Когда с лакомством было покончено, он спросил:

— А ты знаешь, кто я такой?

Фраза была тошнотворно фальшивой и смутно знакомой: то ли из кино, то ли ещё откуда. Девочка молчала. Она была занята: облизывала грязные пальцы.

— Я брат твой.

И мир на секунду застыл. Застыли пальцы ребёнка, затвердел воздух. Произнесённое слово повисло между людьми, как мост над пропастью.

Брат…

Девочкин взгляд метнулся по лицу Барсукова и юркнул в сторону, как испуганный зверёк.

— Пойдёшь со мной? — он протянул ей руку.

Она осталась неподвижна. Смотрела в землю, напряжённо сведя брови: о чём-то думала. Внезапно решившись, вытащила из глубин куртки сложенную бумажку — из тайника за подкладкой. Развернула. Это оказалась фотография, старая, почти стёршаяся.

Губы, измазанные шоколадом, шевельнулись:

— Мама… — Она потыкала пальчиком. — Папа…

Барсуков посмотрел. Женщина и мужчина. Женщина незнакома, но мужчина… Барсукова прошиб пот. Не может быть, не бывает такого…

Медленно, как в трансе, он достал блокнот, вынул оттуда мятую карточку, подобранную на детской площадке, — ту, что порвал и выкинул Василий. Сравнил. Человек, которого девочка назвала папой, был постарше, в свитере и без галстука. Заметно подержаннее молодого красавчика с порванной фотографии… но это был один и тот же человек! Несомненно.

Девочка тоже посмотрела, тоже сравнила…

Что же получается? У Птахи и Василия — общий отец?

Барсукову стало плохо. Он поискал, куда присесть, и не нашёл.

Что матери разные — это понятно, мужик бросил жену с сыном, сбежал из провинции, нашёл новую женщину, заделал ей дочь. По всей видимости, умер, то ли до, то ли после рождения ребёнка. Замёрз по пьяни на улице, сказала Мотылькова, — та Мотылькова, вышедшая из ночных кошмаров. А эта проблемная и бесприютная девочка, глядящая сейчас на Барсукова с немым восторгом, значит, сводная сестра белкинского сожителя? Василий — брат её? Но ведь ревнивый урод похоронил себя заживо, нет его больше… Барсуков, покусившись на чужую женщину, лишил сироту единственного родного ей человека…

Вот она, разгадка.

Мозаика сложилась. Разрушив что-то, мы берём на себя последствия того, что разрушили.

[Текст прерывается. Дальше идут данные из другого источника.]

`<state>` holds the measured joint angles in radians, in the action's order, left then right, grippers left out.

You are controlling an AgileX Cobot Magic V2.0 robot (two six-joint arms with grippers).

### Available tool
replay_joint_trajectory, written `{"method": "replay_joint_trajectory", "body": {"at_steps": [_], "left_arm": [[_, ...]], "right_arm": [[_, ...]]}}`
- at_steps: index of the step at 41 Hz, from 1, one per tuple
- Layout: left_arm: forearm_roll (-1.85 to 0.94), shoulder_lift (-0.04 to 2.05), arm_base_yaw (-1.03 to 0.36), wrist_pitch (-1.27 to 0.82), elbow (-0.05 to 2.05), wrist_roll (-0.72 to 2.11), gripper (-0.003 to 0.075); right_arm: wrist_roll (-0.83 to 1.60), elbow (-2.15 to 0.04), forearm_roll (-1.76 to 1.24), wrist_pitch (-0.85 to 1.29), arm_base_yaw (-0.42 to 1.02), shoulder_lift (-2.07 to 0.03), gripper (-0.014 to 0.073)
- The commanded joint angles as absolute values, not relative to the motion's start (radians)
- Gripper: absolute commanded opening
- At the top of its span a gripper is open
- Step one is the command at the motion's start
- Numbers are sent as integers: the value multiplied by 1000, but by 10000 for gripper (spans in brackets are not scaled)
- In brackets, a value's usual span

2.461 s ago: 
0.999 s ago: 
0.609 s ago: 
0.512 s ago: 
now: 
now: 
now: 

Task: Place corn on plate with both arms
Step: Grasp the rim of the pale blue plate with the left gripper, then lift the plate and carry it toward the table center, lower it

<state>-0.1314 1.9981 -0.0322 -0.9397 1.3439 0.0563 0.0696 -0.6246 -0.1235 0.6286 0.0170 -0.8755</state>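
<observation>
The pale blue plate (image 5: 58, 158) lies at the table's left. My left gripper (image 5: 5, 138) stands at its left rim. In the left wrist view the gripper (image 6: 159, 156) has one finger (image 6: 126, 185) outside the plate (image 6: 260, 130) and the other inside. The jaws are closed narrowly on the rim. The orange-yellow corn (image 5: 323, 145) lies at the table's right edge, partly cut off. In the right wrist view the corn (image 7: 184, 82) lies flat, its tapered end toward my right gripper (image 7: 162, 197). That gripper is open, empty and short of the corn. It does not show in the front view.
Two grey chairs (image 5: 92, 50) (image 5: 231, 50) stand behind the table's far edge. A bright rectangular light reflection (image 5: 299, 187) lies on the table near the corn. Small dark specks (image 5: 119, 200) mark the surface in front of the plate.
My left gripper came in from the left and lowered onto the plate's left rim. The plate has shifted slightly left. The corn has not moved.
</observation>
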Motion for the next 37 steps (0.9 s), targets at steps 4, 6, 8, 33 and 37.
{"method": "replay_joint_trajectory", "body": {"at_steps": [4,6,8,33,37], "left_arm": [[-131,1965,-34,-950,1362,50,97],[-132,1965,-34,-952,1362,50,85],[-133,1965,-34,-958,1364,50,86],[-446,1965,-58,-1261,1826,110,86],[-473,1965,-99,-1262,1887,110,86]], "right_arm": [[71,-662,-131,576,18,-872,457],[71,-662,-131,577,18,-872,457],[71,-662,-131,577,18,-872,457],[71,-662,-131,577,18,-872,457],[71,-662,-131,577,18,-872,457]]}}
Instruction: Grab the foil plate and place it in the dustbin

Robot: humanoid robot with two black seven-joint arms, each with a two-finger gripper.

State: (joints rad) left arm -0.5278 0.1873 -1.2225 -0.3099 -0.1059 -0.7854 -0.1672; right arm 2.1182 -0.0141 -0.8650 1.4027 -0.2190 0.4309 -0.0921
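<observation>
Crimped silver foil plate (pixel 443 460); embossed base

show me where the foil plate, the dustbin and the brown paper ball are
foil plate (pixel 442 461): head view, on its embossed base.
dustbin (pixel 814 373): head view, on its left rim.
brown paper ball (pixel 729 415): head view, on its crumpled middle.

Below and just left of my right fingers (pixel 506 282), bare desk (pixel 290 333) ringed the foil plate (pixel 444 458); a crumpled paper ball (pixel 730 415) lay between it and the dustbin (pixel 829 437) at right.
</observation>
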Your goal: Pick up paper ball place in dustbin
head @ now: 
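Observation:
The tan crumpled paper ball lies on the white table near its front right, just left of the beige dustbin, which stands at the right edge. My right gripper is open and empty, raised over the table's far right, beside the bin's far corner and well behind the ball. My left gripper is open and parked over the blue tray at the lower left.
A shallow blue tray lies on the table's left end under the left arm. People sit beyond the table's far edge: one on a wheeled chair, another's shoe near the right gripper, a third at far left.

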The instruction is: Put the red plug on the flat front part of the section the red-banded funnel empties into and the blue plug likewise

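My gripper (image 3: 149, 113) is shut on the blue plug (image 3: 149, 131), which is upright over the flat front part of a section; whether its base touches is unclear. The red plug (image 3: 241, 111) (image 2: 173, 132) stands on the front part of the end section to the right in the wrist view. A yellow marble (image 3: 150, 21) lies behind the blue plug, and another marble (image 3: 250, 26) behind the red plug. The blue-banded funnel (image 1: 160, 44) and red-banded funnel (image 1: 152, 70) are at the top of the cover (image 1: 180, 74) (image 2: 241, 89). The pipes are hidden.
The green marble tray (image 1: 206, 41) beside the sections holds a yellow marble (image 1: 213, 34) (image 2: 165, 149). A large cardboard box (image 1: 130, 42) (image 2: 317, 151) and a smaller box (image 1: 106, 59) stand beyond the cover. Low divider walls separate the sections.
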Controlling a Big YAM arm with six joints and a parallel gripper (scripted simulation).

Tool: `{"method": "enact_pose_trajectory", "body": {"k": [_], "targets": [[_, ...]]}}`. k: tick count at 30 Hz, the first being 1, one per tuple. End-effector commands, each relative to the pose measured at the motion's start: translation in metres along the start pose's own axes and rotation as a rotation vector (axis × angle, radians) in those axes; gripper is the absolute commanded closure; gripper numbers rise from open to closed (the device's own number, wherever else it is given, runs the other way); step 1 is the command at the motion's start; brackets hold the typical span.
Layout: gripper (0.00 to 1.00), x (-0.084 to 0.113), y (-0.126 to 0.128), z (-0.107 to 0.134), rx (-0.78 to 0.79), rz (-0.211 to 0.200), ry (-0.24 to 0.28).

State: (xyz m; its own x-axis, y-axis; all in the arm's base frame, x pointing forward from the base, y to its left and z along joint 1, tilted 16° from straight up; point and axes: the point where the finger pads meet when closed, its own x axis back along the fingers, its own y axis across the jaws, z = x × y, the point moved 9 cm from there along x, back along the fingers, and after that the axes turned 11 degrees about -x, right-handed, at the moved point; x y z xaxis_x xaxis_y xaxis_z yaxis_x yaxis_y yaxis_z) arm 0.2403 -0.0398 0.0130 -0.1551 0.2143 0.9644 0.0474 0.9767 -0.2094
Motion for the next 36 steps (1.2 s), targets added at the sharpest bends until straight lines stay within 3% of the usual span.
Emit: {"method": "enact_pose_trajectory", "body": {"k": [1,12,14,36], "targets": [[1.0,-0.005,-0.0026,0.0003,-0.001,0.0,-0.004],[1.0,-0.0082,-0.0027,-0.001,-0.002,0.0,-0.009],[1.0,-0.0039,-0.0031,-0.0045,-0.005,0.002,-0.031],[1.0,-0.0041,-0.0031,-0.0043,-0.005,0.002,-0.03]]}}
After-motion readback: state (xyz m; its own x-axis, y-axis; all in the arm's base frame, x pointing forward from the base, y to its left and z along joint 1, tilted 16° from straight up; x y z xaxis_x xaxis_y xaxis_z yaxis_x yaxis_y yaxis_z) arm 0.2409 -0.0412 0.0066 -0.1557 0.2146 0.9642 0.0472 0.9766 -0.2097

Непонятно лишь, чьей волей всё-таки явлена была спасительница, она же посланница… или не было никакой посланницы? Ни к чему трогать высшие силы, достаточно человеческих. Кто знает, на какие чудеса способен отчаявшийся ребёнок, сам того не подозревая…

Барсуков сел на корточки и притянул к себе девочку. Она с готовностью прижалась, обхватив его слабыми руками. Он изучающе взглянул ей в глаза. Она пугливо спрятала лицо… Да ну, что за ерунда, одёрнул он себя, стряхивая наваждение. Тоже, нашёл ребёнка-индиго! Воспламеняющую взглядом, гы-гы. Нормальная беспризорница с кучей страхов, ошалевшая от радостных новостей, грязная, вонючая и кругом беззащитная. Так ли важно доискиваться до причин сегодняшней встречи?

Совершенно не важно.

Барсуков встал. Птаха схватила его за руку, вцепилась в его руку, повисла на его руке — и больше не выпускала. До самого дома…

Впрочем, так просто уйти им не дали.